String Format Operators

>>> kd.strings.printf('Hello %s', 'World')
DataItem('Hello World', schema: STRING)
>>> kd.strings.printf('Hello %s',
...   kd.slice(['World', 'Universe']))
DataSlice(['Hello World', 'Hello Universe'], schema: STRING,...)
>>> o = kd.obj(greeting='Hello', name='World')
>>> kd.strings.printf('%s %s', o.greeting, o.name)
DataItem('Hello World', schema: STRING)
>>> kd.strings.printf('%s %d', "Hello", 1)
DataItem('Hello 1', schema: STRING)

# Python like f-string Format API
# Note that ":s" after the DataSlice var name
>>> name = kd.str('World')
>>> kd.strings.fstr(f'Hello {name:s}')
DataItem('Hello World', schema: STRING)
>>> name = kd.slice(['World', 'Universe'])
>>> kd.strings.fstr(f'Hello {name:s}')
DataSlice(['Hello World', 'Hello Universe'], schema: STRING,...)
>>> o=kd.obj(greeting='Hello', name='World')
>>> kd.strings.fstr(f'{o.greeting:s} {o.name:s}')
DataItem('Hello World', schema: STRING)
>>> greeting, count = kd.str('Hello'), kd.int32(1)
>>> kd.strings.fstr(f'{greeting:s} {count:s}')
DataItem('Hello 1', schema: STRING)

# Use format to specify kwargs
>>> kd.strings.format('Hello {name}', name='World')
DataItem('Hello World', schema: STRING)
>>> kd.strings.format('Hello {name}',
...   name=kd.slice(['World', 'Universe']))
DataSlice(['Hello World', 'Hello Universe'], schema: STRING,...)
>>> kd.strings.format('{greeting} {count}',
...   greeting='Hello', count=1)
DataItem('Hello 1', schema: STRING)

Aggregational Operators

# collapse over the last dimension and
# returns the value if all item has the
# same value or None otherwise
>>> x = kd.slice([[1], [], [2, None], [3, 4]])
>>> kd.collapse(x)
DataSlice([1, None, 2, None], schema: INT32, present: 2/4)

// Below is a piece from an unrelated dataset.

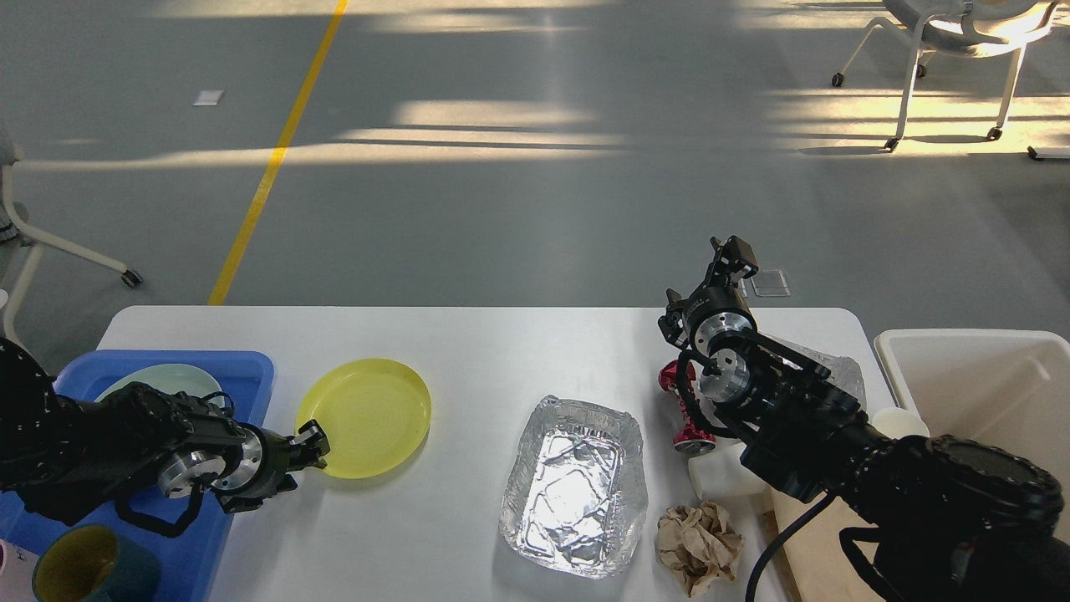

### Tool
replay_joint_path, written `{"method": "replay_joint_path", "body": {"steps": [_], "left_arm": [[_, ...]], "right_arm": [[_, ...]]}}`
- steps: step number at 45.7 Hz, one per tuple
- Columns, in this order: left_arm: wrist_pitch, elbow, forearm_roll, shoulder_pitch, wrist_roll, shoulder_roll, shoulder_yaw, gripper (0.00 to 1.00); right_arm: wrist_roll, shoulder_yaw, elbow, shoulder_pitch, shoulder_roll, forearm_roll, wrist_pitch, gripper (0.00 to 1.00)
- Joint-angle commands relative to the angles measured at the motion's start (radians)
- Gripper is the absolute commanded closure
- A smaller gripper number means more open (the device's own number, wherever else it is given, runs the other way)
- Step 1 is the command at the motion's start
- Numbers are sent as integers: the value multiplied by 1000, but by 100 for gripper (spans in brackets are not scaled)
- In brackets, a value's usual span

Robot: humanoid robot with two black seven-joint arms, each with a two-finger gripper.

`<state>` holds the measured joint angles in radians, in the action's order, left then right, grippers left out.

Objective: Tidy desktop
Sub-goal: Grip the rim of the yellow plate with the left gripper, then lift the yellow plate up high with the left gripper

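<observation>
White desktop: broad, smooth, rounded corners; it fills the lower part of the head view and carries every item listed here.

Left gripper: low over the desktop, fingers at the near-left rim of the yellow plate. The fingers look closed on that rim, though they are small and dark, so whether they truly pinch it cannot be told.

Yellow plate: round, shallow, flat on the desktop, extending right and away from the left fingers.

Blue tray: just left of the left gripper, behind its wrist. A pale green plate lies inside at the far end; a dark cup with a yellow interior stands at the near end.

Right gripper: raised above the far right edge of the desktop, pointing away from the camera, holding nothing visible. Seen end-on and dark; finger state cannot be told.

Foil tray: crinkled, rectangular, unfilled, nearer the camera and left of the right fingers.

Red object: just below the right wrist, partly hidden by the arm; kind unclear.

Crumpled brown paper: near the front edge, right of the foil tray.

White container: between the red object and the paper, mostly hidden by the arm.

White bin: beyond the desktop's right end, right of the right arm.
</observation>
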<state>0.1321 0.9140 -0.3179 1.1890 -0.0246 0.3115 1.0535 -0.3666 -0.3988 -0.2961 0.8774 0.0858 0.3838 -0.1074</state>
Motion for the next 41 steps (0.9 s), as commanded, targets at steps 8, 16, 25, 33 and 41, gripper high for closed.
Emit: {"method": "replay_joint_path", "body": {"steps": [8, 16, 25, 33, 41], "left_arm": [[3, -1, 0, 0, -32, 1, -24, 77], [15, -1, 5, 1, -75, 3, -36, 87], [35, 0, 5, 1, -113, 3, -69, 100], [73, 17, 7, 24, -138, 15, -67, 100], [230, 77, 25, 122, -164, 76, -38, 100]], "right_arm": [[0, 0, -2, 0, 0, 0, 0, 0], [0, 0, 0, 0, 0, 0, 0, 0], [0, 0, 0, 0, 0, 0, 0, 0], [0, 0, 0, 0, 0, 0, 0, 0], [0, 0, 0, 0, -1, 0, 0, 0]]}}
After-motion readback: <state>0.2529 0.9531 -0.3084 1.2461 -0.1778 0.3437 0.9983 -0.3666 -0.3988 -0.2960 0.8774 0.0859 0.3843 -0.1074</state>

# 'count' returns counts of present items
>>> kd.agg_count(x)
DataSlice([1, 0, 1, 2], schema: INT64, present: 4/4)

# aggregates over the last 2 dimensions
>>> x1 = kd.agg_count(x, ndim=2); x1
DataItem(4, schema: INT64)

# aggregates across all dimensions
>>> kd.testing.assert_equivalent(kd.count(x), x1)

# aggregates over the last dimension and
# returns the accumulated count of present items
>>> kd.cum_count(x)
DataSlice([[1], [], [1, None], [1, 2]], schema: INT64, present: 4/5)

# aggregates over the last 2 dimensions
>>> kd.cum_count(x, ndim=2)
DataSlice([[1], [], [2, None], [3, 4]], schema: INT64, present: 4/5)

# 'index' returns indices starting from 0
# aggregates over the last dimension
>>> kd.index(x)
DataSlice([[0], [], [0, None], [0, 1]], schema: INT64, present: 4/5)

# indices at the second dimension
# note it is `dim` rather than `ndim` and
# the result is aligned with x
>>> kd.index(x, dim=1)
DataSlice([[0], [], [0, None], [0, 1]], schema: INT64, present: 4/5)

# indices at the first dimension
>>> kd.index(x, dim=0)
DataSlice([[0], [], [2, 2], [3, 3]], schema: INT64, present: 5/5)

>>> x = kd.slice([[kd.present, kd.present], [],
...               [kd.present, kd.missing], [kd.missing]])

# 'all' returns present if all items are present
# aggregates over the last dimension
>>> kd.agg_all(x)
DataSlice([present, present, missing, missing], schema: MASK, present: 2/4)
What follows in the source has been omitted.